European tourists have started to avoid the Philippines and seek other tourism Asian destinations after the government shut down Boracay Island last month.
European Chamber of Commerce of the Philippines president Guenter Taus said in a briefing marking the group’s 40th anniversary celebration Thursday that about half of European tourists frequenting the Philippines had turned to other countries.
“It was a tough sell, I hate to say because of the Boracay closure. I don’t know if it was because (the) visit was untimely or if the closure of Boracay was... but it was hard to sell the Philippines as a tourism destination,” he said.
Members of the chamber visited two countries in Europe in the past two weeks searching for alternatives to the traditional Boracay package.
The chamber said about half of the 553,000 European tourists who went to the Philippines were having second thoughts of going back here because of the way the government was managing the industry.
Groups that had booked for Boracay were not able to refund the money, after European tour operators cited force majeure.
“But we all know that it was because of the government. That’s why we changed direction a little since then, and we’re trying to find out how (we could convince) them (to) go back and try other places in the Philippines. We still have Bohol, Siquijor and a number of islands that are similarly interesting,” said Taus.
He added European tourists were picky and set in their ways, and that it might take time before they could be wooed back.
The upscale market was also worrisome, he added, but the backpacker type was more flexible since they did not stay in one destination.
“It’s hard to put on a figure but since travelers from Europe are mostly upscale and the backpacking visitors, I suppose it’s safe to say that we might have lost half the number of what we normally expect in year because of the closure,” Taus said.
Most of the disappointed tourists either went to Thailand, Malaysia, Indonesia and Vietnam, after realizing their options, he added.
“But I’m sure it will bounce back the moment we shift gear and look at other opportunities as well.
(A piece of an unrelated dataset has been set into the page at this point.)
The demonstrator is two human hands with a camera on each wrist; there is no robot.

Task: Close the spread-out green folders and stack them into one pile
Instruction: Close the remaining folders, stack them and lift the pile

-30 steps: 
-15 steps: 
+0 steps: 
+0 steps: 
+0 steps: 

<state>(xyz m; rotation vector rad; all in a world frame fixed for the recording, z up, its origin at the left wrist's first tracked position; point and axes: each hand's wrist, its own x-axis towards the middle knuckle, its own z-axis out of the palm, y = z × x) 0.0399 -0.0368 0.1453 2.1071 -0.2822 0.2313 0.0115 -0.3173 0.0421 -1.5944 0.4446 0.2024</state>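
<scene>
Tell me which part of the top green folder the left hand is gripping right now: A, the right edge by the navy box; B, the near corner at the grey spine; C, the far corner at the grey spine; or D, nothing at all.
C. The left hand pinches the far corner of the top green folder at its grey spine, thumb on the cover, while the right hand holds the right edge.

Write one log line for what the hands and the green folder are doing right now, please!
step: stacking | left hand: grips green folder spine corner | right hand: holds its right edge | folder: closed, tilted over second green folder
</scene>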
Because as news dies, you try to feed in more positive things and move on from there,” he said.
The chamber has grown form an initial 51-member companies to 800 local and foreign members, ranging from medium-sized enterprises to multinational corporations.
It is one of the oldest European chambers outside of Europe and remains one of the leading organizations in the Philippines when it comes to advocacy, market intelligence and ability to provide members with opportunities to connect.